Pour la française Gwen Guilyn, il semble que cette maxime soit plus qu’une simple formulation et que son premier roman, Malou dit vrai, publié aux éditions du Panseur, se centre complètement sur cette porosité entre la fable et les hommes… ou plutôt les femmes puisque ce sont bien deux femmes qui occupent le centre de ce récit étrange entre fantasy, exercice de style littéraire et poésie.

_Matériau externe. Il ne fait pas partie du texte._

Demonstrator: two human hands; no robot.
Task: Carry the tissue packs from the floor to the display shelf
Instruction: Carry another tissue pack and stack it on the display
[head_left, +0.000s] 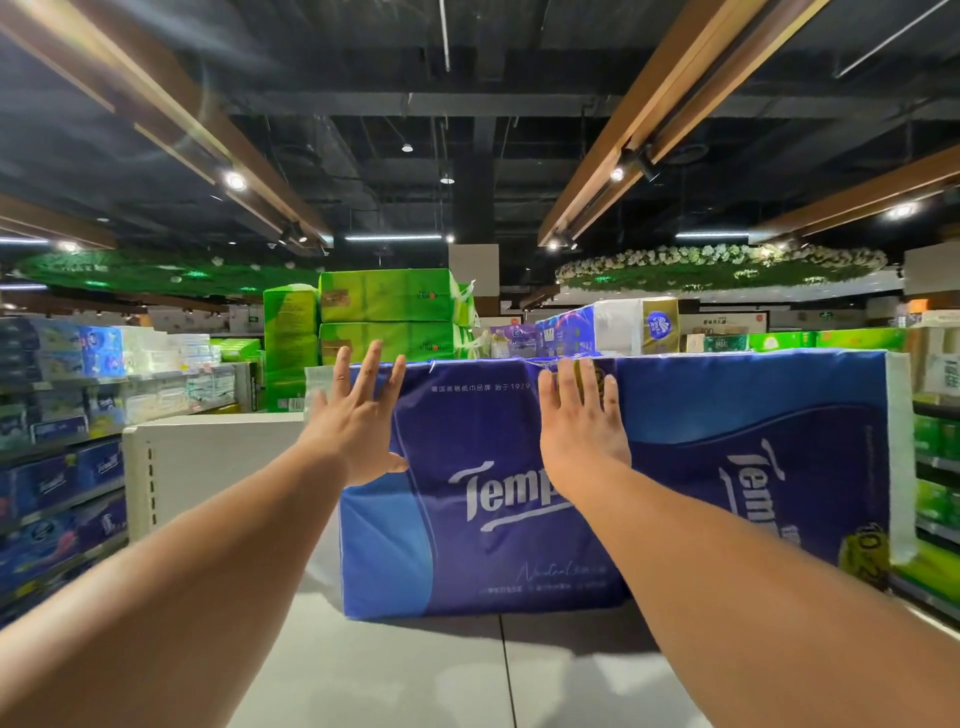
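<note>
Now both grips are flat and open: the right hand presses spread fingers on the blue tissue pack, the left hand hovers at its left edge, touching or not, hard to say. It stands upright on the display shelf. Looks like final placing; next, squaring it back. Room lies left, toward the green packs.

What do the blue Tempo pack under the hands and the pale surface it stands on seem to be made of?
Blue Tempo pack: thin glossy plastic film, going by the sheen, the wrinkles and the crimped seam along its top edge; the contents are hidden. Both the left hand and the right hand lie flat against its front. Pale surface: smooth, light grey, faintly reflective with a straight joint line, probably painted metal or laminate; unclear which.
</note>
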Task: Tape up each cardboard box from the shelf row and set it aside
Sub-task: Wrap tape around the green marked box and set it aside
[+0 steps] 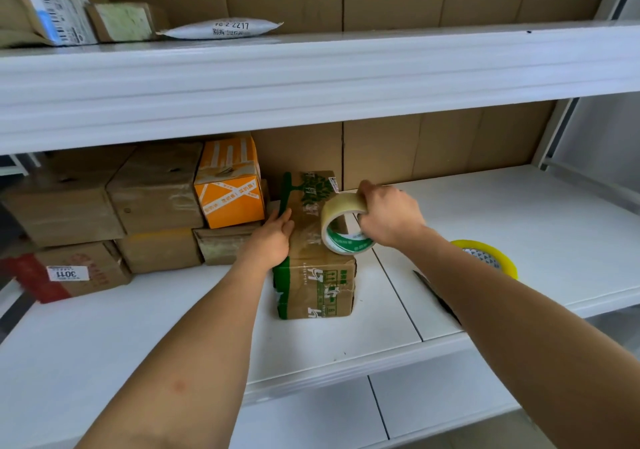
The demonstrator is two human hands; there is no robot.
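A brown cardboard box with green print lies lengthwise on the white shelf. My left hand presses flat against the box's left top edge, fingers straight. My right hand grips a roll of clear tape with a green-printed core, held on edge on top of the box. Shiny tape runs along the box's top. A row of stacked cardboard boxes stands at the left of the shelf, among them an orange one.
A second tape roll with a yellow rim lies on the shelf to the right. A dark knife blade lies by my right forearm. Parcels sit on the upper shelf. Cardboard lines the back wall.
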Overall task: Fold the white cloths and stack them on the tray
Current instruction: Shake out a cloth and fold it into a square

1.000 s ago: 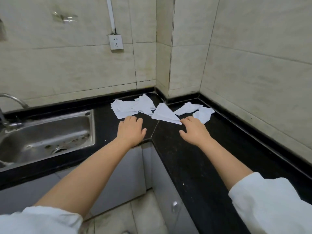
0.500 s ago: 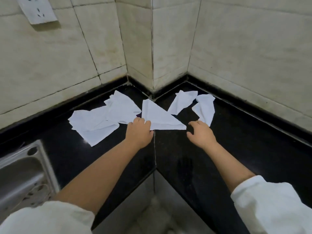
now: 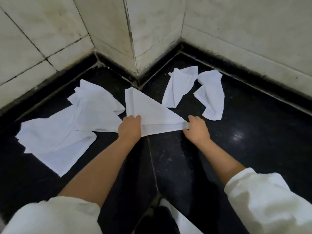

« J’ai grandi sous les rires narquois d’une sorcière au cœur de pierre, arrosée de brimades de remontrances et d’humiliations. J’ai poussé dans l’ombre de tes peurs, Ivraie, comme une mauvaise herbe au nom perdu, mais qu’il faut s’efforcer d’arracher. Comme toi, je brûle d’envie de montrer que j’existe. »

Il était deux fois…

Malou dit vrai commence avec un curieux marchand d’histoires : On.
On raconte des histoires, vendant sur son étal des romances ou des contes, des épopées ou des légendes. On répare aussi les histoires qu’on lui amène, il les ressoude, les réassemble à qui mieux mieux.
Et devant lui, les habitants se pressent pour vendre et pour acheter.
L’une de ses clientes, c’est Ivraie. Elle connaît bien le bonimenteur et aime l’écouter façonner les histoires et les modifier à sa guise.
Parfois, il arrive même qu’Ivraie, en jeune fille effrontée et curieuse, lui vole certains récits au rebut. Ces morceaux-là, elle les cache dans son tablier bien à l’abri des regards indiscrets et, surtout, de celui de sa maîtresse, une redoutable sorcière répondant au nom étrange de Malou dit vrai.
Chaque jour, après son tour de la ville, Ivraie rentre et Malou la « nettoie » des bribes d’aventures et de rumeurs qu’elle ramène de la cité, car Malou ne veut qu’une Ivraie à son service, vierge de toute chose hormis sa volonté.
Voilà pourtant qu’Ivraie, subtilisant des histoires rejetées à On, se plonge dans des récits qu’elle n’aurait certainement pas du connaître, réveillant sa sœur jumelle, Rage, qui bouillonne d’envie d’indépendance et d’une véritable existence plutôt que ce pâle reflet de vie qu’elle mène dans l’ombre de Malou.
C’est à travers ces deux personnages, celui de la vieille sorcière impitoyable, rancunière et aigrie et celui de la jeune fille en quête d’un elle-même, que Malou dit vrai va se poursuivre, utilisant la plume fantastique de Gwen Guilyn pour bâtir un univers singulier et surréaliste, tenant à la fois de la fantasy, du conte et du récit intimiste/psychologique où l’émotion devient personne, où le dicton se fait chair.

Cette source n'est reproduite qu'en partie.